Recently, only one TV show has had my undivided attention. Probably televison’s only feminist musical black comedy, Crazy Ex-Girlfriend, as it is all too painfully aware, is of a quality above and beyond its somewhat demeaning title. Youtube star, and now Emmy winner Rachel Bloom and co, out of seemingly nowhere, have created a show that is not only hilarious, wild and fun, but heartbreaking at the same time.
Crazy Ex-Girlfriend follows Rebecca Bunch (played to perfection by Bloom) as she attempts to change her life for the better, by leaving her old, high paying job as a New York lawyer and uprooting her life to live in West Covina, California (only 3 hours from the beach). Why? Her ex-boyfriend from summer camp in high school lives there, but she denies this at every turn. Rebecca isn’t healthy, something which is flagged up in the first episode when she dumps her medication upon moving, thinking she won’t need it anymore. But whatever is broken inside Rebecca doesn’t have an easy fix, and Crazy Ex Girlfriend finds hilarity and poignance in confronting this fact.

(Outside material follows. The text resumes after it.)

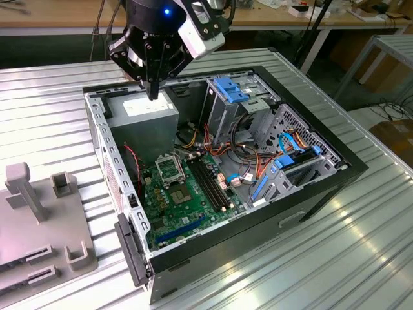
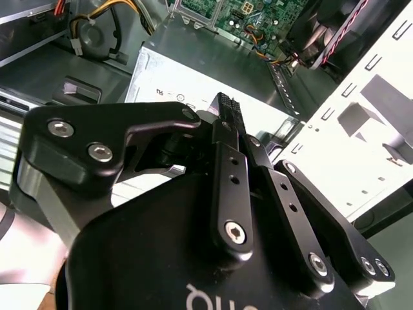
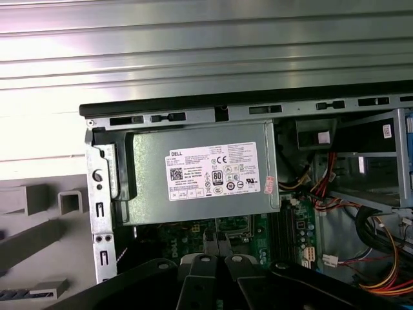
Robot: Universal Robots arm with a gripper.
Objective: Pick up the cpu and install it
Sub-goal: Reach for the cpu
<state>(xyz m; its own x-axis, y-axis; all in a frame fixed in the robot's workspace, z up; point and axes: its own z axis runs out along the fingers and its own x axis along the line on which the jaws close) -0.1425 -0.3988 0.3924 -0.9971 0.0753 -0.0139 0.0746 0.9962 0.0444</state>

Along with her new friend and work-colleague Paula, Rebecca takes action to win over Josh Chan, the supposed man of her dreams. It’s not healthy. Each attempt of Rebecca to sway Josh into falling in love with her is ridiculous and sometimes kind of hateful, and it’s a major strength of the show that these actions often have believable and powerful motivations behind them. It’s a major credit to the show that it doesn’t let its characters off easy.
Rebecca’s interactions with Josh and the other love interest Greg (an incredible Santino Fontana) have serious consequences, tying into each episode and making for some seriously satisfying watching. These are some deeply flawed characters; often hilarious, sometimes pained, sometimes infuriating in a few cases – but never one-dimensional, and mostly very sympathetic.
One of the show’s more surprising qualities is its determination to give everyone time in the spotlight – none of the incredibly diverse cast members are wasted, and each episode will often have a side character steal the show. This does not detract from Rachel Bloom’s fantastic central performance, but instead creates a colourful world in which everyone has their own problems, and sources of humour when certain characters have no reason to be cheerful.
And the songs. The songs are incredible, and probably the main reason I started even watching the show. From the very first episode, the musical numbers are hilarious and surreal – subtle, effortless parodies of different artists (a personal favourite, “What’ll It Be”, is a surprising pastiche of Billy Joel’s “Piano Man”) serve as insights into character motivations and emotions without missing a comedic beat, Rachel Bloom’s tracks often do the same but with a layer of political commentary on the weird way that the world works (see “The Sexy Getting Ready Song”, “Put Yourself First”, “Sexy French Depression”, basically all of them”), never afraid to be self-deprecating or lash out at the patriarchy.
That’s not the only purpose the songs serve. In a series highlight (so far, anyway), all the stress, heartbreak and self-sabotage comes to a head in a climactic song halfway through the season with the painfully self-loathing “You Stupid Bitch”. There’s not much that’s funny in the song apart maybe a couple of moments stemming from Rebecca’s extreme self-hate in this moment (“I deserve this!”). It’s something to behold, and I’m running out of good adjectives to describe it. Crazy Ex-Girlfriend is fantastic – heartfelt, hilarious, and upsettingly overlooked.